*Darragh Leahy with his son Darius and the FAI Junior Cup. Photograph: Joe Buckley

ARGUABLY one of Newmarket Celtic’s greatest signings has been the addition of Darragh Leahy to their attack.

Celtic go in search of a first Munster Junior Cup this Saturday when they face off with Regional Utd in the familiar surroundings of Jackman Park at 5pm. Securing the provincial title to go alongside the FAI Junior Cup would be a historic feat.

Key to their run has been the arrival of Shannon native Leahy. He may be a striker but it is workrate and ability to upset the entire opposing team rather than his goalscoring abilities that has endeared him to the Celtic fanbase and ensured his name is known by all opposing teams before they go into battle.

Speaking to The Clare Echo in advance of the Munster decider, Darragh revealed that he was told by several people in his home town that he wouldn’t make the Newmarket eleven, never mind have a successful season.
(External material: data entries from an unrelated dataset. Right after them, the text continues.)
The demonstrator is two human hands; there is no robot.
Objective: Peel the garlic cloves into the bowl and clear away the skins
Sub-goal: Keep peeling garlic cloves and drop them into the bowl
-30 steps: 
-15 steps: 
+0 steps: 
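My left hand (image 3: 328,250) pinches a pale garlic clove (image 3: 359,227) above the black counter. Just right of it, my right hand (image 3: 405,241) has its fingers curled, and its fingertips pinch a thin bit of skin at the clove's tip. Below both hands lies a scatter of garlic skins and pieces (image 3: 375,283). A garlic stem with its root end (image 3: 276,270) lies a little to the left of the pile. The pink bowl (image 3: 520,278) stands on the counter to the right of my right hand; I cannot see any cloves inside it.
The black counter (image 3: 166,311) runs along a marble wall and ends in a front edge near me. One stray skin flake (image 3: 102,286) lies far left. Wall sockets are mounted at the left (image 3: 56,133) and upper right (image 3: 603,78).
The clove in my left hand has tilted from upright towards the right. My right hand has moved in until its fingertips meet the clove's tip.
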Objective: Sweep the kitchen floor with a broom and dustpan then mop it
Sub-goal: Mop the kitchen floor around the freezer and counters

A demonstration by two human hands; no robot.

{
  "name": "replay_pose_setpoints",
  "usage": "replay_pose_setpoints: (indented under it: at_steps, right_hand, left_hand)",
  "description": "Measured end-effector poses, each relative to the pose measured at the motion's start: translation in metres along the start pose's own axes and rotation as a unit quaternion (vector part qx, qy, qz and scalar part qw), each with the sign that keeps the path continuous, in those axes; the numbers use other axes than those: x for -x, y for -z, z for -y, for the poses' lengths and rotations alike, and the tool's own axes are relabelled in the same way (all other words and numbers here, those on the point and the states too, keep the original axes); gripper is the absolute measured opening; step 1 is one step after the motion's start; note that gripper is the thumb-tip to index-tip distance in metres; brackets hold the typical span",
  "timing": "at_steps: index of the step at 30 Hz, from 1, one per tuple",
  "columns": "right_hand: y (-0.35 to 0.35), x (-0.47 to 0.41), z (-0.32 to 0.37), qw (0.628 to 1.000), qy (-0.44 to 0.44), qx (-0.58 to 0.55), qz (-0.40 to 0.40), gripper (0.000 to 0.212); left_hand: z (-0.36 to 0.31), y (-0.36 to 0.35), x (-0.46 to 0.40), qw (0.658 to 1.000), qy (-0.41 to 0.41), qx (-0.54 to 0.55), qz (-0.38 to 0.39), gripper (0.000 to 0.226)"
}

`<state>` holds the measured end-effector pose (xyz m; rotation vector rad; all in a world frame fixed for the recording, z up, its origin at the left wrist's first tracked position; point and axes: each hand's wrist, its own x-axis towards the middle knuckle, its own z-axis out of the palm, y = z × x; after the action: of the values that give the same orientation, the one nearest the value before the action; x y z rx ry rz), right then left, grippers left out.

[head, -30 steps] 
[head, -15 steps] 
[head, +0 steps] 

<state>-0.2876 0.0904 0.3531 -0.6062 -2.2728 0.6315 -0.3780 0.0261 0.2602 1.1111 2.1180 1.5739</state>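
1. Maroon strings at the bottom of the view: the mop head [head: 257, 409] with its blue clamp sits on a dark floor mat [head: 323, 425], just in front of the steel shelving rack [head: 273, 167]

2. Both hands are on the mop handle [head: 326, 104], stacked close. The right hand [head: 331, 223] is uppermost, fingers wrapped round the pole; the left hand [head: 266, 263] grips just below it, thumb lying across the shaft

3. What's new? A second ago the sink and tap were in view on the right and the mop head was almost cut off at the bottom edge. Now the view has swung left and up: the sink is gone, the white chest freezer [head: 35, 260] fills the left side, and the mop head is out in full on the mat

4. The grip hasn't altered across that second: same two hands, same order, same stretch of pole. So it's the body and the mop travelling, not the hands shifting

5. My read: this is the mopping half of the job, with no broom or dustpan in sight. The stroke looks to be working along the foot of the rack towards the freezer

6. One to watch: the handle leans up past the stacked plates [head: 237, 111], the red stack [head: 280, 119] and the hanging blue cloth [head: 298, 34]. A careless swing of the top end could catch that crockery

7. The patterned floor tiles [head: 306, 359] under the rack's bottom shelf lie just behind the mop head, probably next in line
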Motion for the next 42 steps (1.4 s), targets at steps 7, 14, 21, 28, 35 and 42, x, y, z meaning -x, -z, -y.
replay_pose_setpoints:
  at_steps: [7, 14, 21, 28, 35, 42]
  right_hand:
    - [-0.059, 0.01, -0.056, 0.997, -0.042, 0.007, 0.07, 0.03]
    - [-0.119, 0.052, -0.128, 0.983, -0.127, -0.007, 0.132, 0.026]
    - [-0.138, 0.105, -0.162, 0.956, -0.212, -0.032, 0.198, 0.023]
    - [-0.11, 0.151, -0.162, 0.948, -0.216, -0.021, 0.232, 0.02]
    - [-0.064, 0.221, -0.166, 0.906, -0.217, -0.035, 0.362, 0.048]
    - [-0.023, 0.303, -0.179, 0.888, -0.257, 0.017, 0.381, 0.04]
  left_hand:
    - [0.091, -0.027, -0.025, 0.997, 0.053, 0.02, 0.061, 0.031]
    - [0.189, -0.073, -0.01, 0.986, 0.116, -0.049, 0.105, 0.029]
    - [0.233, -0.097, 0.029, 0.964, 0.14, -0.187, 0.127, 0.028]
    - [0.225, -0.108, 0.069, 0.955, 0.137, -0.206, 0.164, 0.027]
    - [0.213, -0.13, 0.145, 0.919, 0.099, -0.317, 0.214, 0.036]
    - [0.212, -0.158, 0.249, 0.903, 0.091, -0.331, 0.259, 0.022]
Anyone that knows the twenty six year old will testify that he is an incredibly loyal character and if belief is shown in him he will back it up while he will do his damnedest to prove people wrong if they write him off.

Darragh had his doubts after he was initially approached by Paddy Purcell to join the squad. “Last year when I got suspended I went off and played rugby for most of the season, then I came back and we (Shannon Hibs) nearly beat Avenue Utd in the Clare Cup semi-final. Steve Austin got onto me first and said Paddy Purcell was going to give me a ring and would I take the call, I said no at the start because I wasn’t sure what I’d do. Paddy did ring me eventually, he called to my house with a cup of coffee in hand, he didn’t have one for me like”.

This player-centred approached has been a fundamental style of Purcell’s management. “He talked a lot about when he was playing soccer and made his first big move, he said I was better than the level I was playing at, to be honest I didn’t really believe him I genuinely really didn’t, he kept talking and Paddy has a good way with words, he said to come out, give it a try and that I’d enjoy it, to be honest I have because it’s been unbelievable, there’s always twenty people at training and everyone is there for the one thing, there’s no saying I won’t be at training there’s none of that, everyone is expected to be there which is a great standard to set”.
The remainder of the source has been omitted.